GFCI won’t reset even though circuit is ok

gfci

I have a shop wired without GFCI outlets. I decided that was unsafe so purchased three GFCI outlets, picked the nearest outlet and wired as described. When I powered it up a huge POP occurred in the metal box. What?

The original wiring has three outlets and two pull-chain lights plus a fluorescent light. I have disconnected all of these – open wired except white wires are still connected – hmm maybe that is the problem, the failure is in the neutral somewhere. (I'll check that by disconnecting neutrals as well. I did it on several, but not on all.)

I pulled the wiring apart again and can see no evidence of damage. So I hooked up only the line side to check operation – it works. But the other side is showing only a few ohms so I disconnected all of the outlets on the line until the short went away. Then I tried to hook up the line again without the short. The GFCI refuses to work, so I tried a different one – same result. The wires should be open. Can the GFCI determine that it has a load when there is only wires?

The building was wired in 2005 probably before the new code and it has a ground rod and two sets of ground terminals, but they are connected together and the white side is connected to the main box – could that be involved somehow?

The wires ground (bare) wire and the white wires are separated throughout and passed the tester check before the change. (Can't test them now.) But I wanted to verify that the wiring had not been destroyed, so I hooked it back up as it was and it works ok now.

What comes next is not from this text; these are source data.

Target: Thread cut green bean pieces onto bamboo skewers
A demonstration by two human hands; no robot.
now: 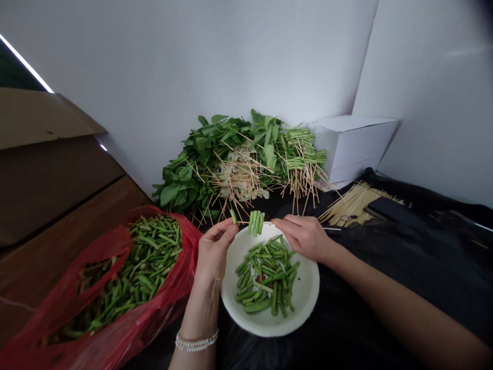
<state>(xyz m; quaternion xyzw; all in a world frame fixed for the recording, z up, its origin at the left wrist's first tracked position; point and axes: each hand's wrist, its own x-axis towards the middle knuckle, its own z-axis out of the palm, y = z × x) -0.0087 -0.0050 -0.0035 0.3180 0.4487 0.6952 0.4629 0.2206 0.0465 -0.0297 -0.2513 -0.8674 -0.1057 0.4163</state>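
Observation:
My right hand point(304, 236) is closed on a thin wooden skewer point(243, 222), held level over the far rim of a white bowl point(311, 300). Several short green bean pieces point(256, 223) sit side by side on the skewer between my hands. Thumb and fingers of my left hand point(213, 254) pinch another green bean piece point(233, 216) at the skewer's left end; whether the tip has pierced it I cannot tell. Below my hands, more cut beans point(265, 282) lie loose in the bowl.
Left of the bowl is an open red plastic bag point(190, 241) full of cut beans. Behind are leafy greens point(177, 192), loaded bean skewers point(302, 146) and a white box point(362, 149). To the right lie bare skewers point(346, 203) and a dark phone-like object point(389, 210) on black sheeting.

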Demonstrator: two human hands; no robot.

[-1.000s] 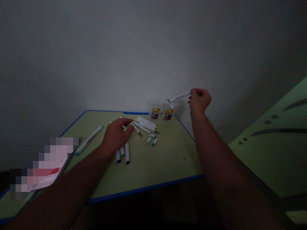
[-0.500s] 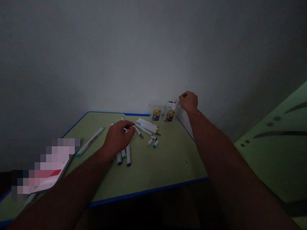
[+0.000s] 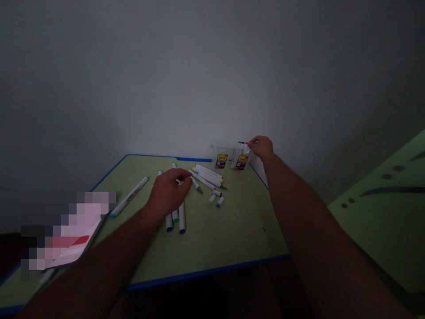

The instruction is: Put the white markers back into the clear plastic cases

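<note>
My right hand (image 3: 262,147) is closed in a pinch at the top of a clear plastic marker box (image 3: 241,162) holding several upright markers. The marker in its fingers is mostly hidden by the hand and box. My left hand (image 3: 171,188) hovers over the table with thumb and index finger nearly together; whether anything is between them is unclear. Right beside its fingertips is an uncapped grey marker (image 3: 197,184). Below the palm, several white markers (image 3: 182,217) stick out toward me. To the right lie more white markers (image 3: 209,172) and loose caps (image 3: 220,202).
Next to the filled box stands a second clear box (image 3: 221,160), near the wall. A blue-ended marker (image 3: 129,198) lies on the left of the blue-edged green table (image 3: 229,239). A partly blurred-out pink and white packet (image 3: 71,252) rests at the left edge.
My right hand has come down, lowering the slanted marker into the clear box. The view has shifted slightly. My left hand stays over the same markers.
</note>
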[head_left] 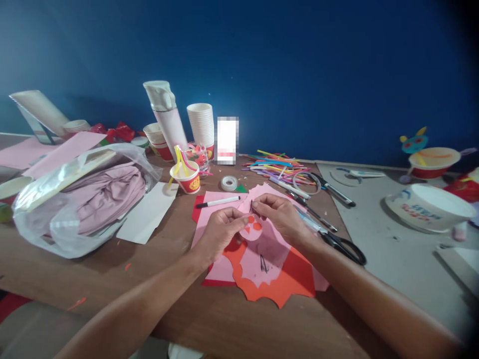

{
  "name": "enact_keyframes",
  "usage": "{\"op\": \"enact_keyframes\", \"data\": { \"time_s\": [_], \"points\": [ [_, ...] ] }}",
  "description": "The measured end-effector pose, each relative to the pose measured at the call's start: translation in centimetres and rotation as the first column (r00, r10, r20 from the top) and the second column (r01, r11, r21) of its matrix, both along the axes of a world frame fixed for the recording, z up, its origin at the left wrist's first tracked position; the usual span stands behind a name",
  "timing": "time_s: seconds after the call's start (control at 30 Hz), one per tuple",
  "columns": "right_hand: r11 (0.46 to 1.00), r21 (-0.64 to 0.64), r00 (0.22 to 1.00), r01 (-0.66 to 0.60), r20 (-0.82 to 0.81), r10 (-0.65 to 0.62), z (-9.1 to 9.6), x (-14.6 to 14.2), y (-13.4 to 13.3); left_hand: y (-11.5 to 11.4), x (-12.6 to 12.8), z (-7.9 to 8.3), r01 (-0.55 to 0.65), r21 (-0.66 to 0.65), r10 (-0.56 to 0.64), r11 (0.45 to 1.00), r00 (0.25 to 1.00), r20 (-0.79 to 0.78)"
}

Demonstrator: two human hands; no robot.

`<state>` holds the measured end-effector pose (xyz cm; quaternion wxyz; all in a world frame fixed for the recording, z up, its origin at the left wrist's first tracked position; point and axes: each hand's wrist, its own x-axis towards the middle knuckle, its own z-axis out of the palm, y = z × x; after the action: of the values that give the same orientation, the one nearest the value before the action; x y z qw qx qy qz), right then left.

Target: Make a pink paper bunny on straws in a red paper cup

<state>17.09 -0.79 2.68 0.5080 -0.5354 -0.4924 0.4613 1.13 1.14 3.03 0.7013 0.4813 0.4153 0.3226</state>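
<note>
My left hand (222,229) pinches a small round pink paper cutout (248,231) with orange pieces on it, between thumb and fingers. Close to its upper edge, the fingertips of my right hand (279,212) are pressed together on a tiny dark piece, too small to name. Under both hands lie pink paper sheets (220,274) and an orange paper (299,274) with a scalloped edge. Dark strokes mark the pink paper in the middle. A white marker with a black cap (219,202) rests on the sheets, left of my hands.
Scissors (346,249) and a box cutter (335,189) lie to the right, near colourful pipe cleaners (277,162). Behind stand a tape roll (229,183), a paper cup (186,178), stacked cups (201,124) and a tall bottle (166,117). A plastic bag (67,244) sits left.
</note>
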Motion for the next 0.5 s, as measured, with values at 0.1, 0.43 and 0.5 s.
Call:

So what gives?

Update 7/13/2018: I discovered the enemy and it is me. I had forgotten that I had added an outdoor outlet complete with GFCI a few years ago. As it happens, the GFCI was on this circuit and as I traced it back, the box for the circuit was protected by a gob of materials I had stored there.

As I mentioned in another post, I had found an additional outlet as I had continued to trace the circuit back, but with every thing disconnected, I had a short black to white on one line. I finally traced it back to a junction box and found the feed from there that was failing was one that I thought had power on it. But unfortunately, I cut a wire assuming that it was the bad (shorted) wire and was going to wire a new circuit around it when I found this junction box and then the outdoor outlet with the GFCI so now I have to fix my damage. Life lesson: don't begin to fix until you know what you are fixing. I would have been done now had I not jumped the gun and cut the wire. It had to be it, right? No, it wasn't. I cut the wire too close to the wall so that I cannot repair it so now I will have to replace the wire as I was going to do and so needlessly if I could have figured out how to find it earlier. Even now I am guessing about where the cut wire comes out – it just has to be that one right there – but what if I am wrong again? I have no way to check – the two wires are about 8 feet apart – it could have been routed anywhere. So here goes…

Best Answer

First, GFCI trips are a fairly quiet snap. The big loud "pop" might actually be a terminal screw arcing against the steel box.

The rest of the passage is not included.